> Assignment
All of the data below should be written out exactly.

>>>

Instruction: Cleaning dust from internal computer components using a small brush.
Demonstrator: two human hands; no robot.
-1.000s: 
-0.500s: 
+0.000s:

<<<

> Worked solution
Instruction: Cleaning dust from internal computer components using a small brush.
Demonstrator: two human hands; no robot.
-1.000s: 
-0.500s: 
+0.000s:

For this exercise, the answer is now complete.